Turkish police stormed an Istanbul park with tear gas and water cannon after Prime Minister Recep Tayyip Erdogan warned protesters to end their occupation of the site.
The crackdown came just two hours after Erdogan issued an ultimatum to protesters to leave Gezi Park, the epicentre of nationwide protests, ahead of a rally of his ruling party in the city on Sunday.
Thousands of startled campers scrambled to escape the clouds of acrid smoke, clearing the site within minutes and leaving only empty tents behind. A city cleaning crew and bulldozers swiftly moved in to clear the site.
The Taksim Solidarity group, seen as most representative of the protesters, condemned what it described as a “brutal attack”.
“The police raid left hundreds of protesters injured and there are dozens more who were hit by rubber bullets,” it said in a statement.
Istanbul governor Huseyin Avni Mutlu said 29 people were injured in Saturday’s unrest, none seriously.
Shortly before dismantling the park, police armed with riot shields and wearing gas masks also fired salvos of tear gas and water to disperse hundreds of demonstrators from Taksim Square, which borders Gezi Park.
The police action, a major escalation of two weeks of conflict between the government and protesters, sent tensions soaring.
The recent civil unrest has so far claimed four lives and injured nearly 7,500 people across the country. It represents the biggest challenge yet to the decade-long rule of Erdogan’s Islamic-rooted government.

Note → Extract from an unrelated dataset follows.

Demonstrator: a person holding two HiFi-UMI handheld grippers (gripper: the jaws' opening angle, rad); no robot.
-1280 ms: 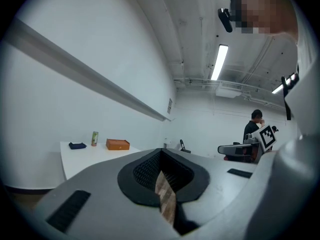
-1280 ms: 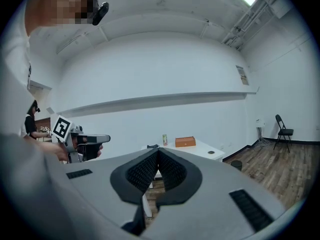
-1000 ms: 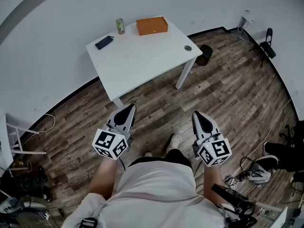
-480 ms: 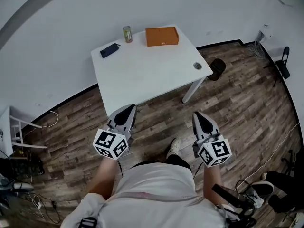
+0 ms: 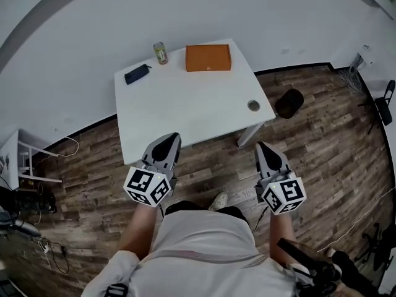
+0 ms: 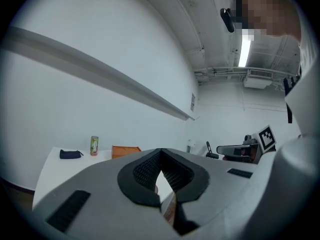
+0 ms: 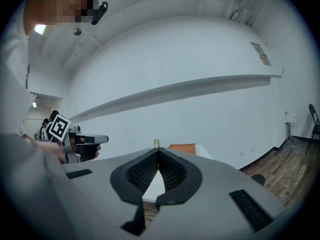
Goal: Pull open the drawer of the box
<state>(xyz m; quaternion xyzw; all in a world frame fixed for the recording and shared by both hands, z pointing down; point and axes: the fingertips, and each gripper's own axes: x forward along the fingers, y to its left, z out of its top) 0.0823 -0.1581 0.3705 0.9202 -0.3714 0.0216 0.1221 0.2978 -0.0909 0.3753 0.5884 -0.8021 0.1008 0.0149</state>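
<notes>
Both claws are over the floor, short of the table's near edge.

- Left gripper (image 5: 167, 142): jaws shut, tips meeting, nothing between.
- Right gripper (image 5: 262, 147): same, closed and empty.
- Table (image 5: 185, 113): bare across the middle.
- Orange box (image 5: 208, 57): at the table's far edge, right of the can (image 5: 160, 52) and the dark pouch (image 5: 137, 73). Long axis runs along that edge.
- Box lies dead ahead, between the two claws' lines. Neither is clearly nearer.
- Drawer looks unopened. My read: a reach across the table comes first.
</notes>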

As evening fell, many Gezi Park demonstrators sought refuge in nearby five-star hotels, while pockets of protesters continued to battle with police throughout the night.
Thousands also took to the streets in the capital Ankara and the western city of Izmir, but there were no reports of clashes.
Turkey’s trouble first began when a peaceful sit-in to save Gezi Park’s 600 trees from being razed in a redevelopment plan prompted a brutal police response on May 31.
The violence sparked an outpouring of anger, snowballing into countrywide demonstrations against Erdogan, who critics say is increasingly authoritarian.
Earlier on Saturday, the premier issued a stark warning to the Gezi Park holdouts.
“We have an Istanbul rally tomorrow (Sunday),” the premier told tens of thousands of supporters at an election rally for his ruling Justice and Development Party (AKP) in Ankara.
“Let me put it clearly: empty Taksim. If it is not evacuated, this country’s security forces know how to evacuate there,” he told cheering loyalists.
“Nobody can intimidate us,” he added. “We don’t take orders or instructions from anybody except from God.”
Mey Elbi, a 39-year-old yoga teacher, was in the park when police entered at around 9:30pm.
“They took our goggles and gas masks,” she told AFP, referring to items the protesters carry against tear gas attacks.
“I won’t give up,” she vowed. “We’re angry, this is not over. The world has seen that together, we can stand up to Tayyip.”
After days of taking a combative stance against the demonstrators, dismissing them as “looters” and “extremists”, Erdogan made an unexpected conciliatory gesture in late-night talks with protesters on Friday.
He agreed to abide by a court-ordered suspension of Gezi Park’s redevelopment and said that if the court deemed the project legal, he would hold a referendum on plans to rebuild Ottoman-era military barracks on the site.
But the Taksim Solidarity group on Saturday rejected the proposals, vowing to “continue our resistance”.
It said the government had failed to address their demands, which include a call for arrested demonstrators to be released and for police chiefs in cities that saw clashes to be sacked.
Erdogan felt “cheated” after protesters rejected his olive branch, AKP deputy Huseyin Celik said.
The United States and other Western allies have widely criticised Erdogan’s handling of the crisis in recent weeks, undermining Turkey’s image as a model of Islamic democracy.
Opponents have accused the premier of repressing critics and of forcing conservative Islamic policies on the mainly Muslim but staunchly secular nation — including religious education reforms and restrictions on alcohol sales.
While opposition to him is intense, the 59-year-old, who has been in power since 2002, remains the country’s most popular politician.
His AKP has won three elections in a row and took nearly half the vote in 2011, having presided over strong economic growth in the country of 76 million people.
The premier has insisted that this weekend’s election rallies for local polls next year are not meant as a show of strength to protesters.
But as he gave his fiery speech in Ankara, he stood in front of a banner reading: “The game is over. It’s time to write history”.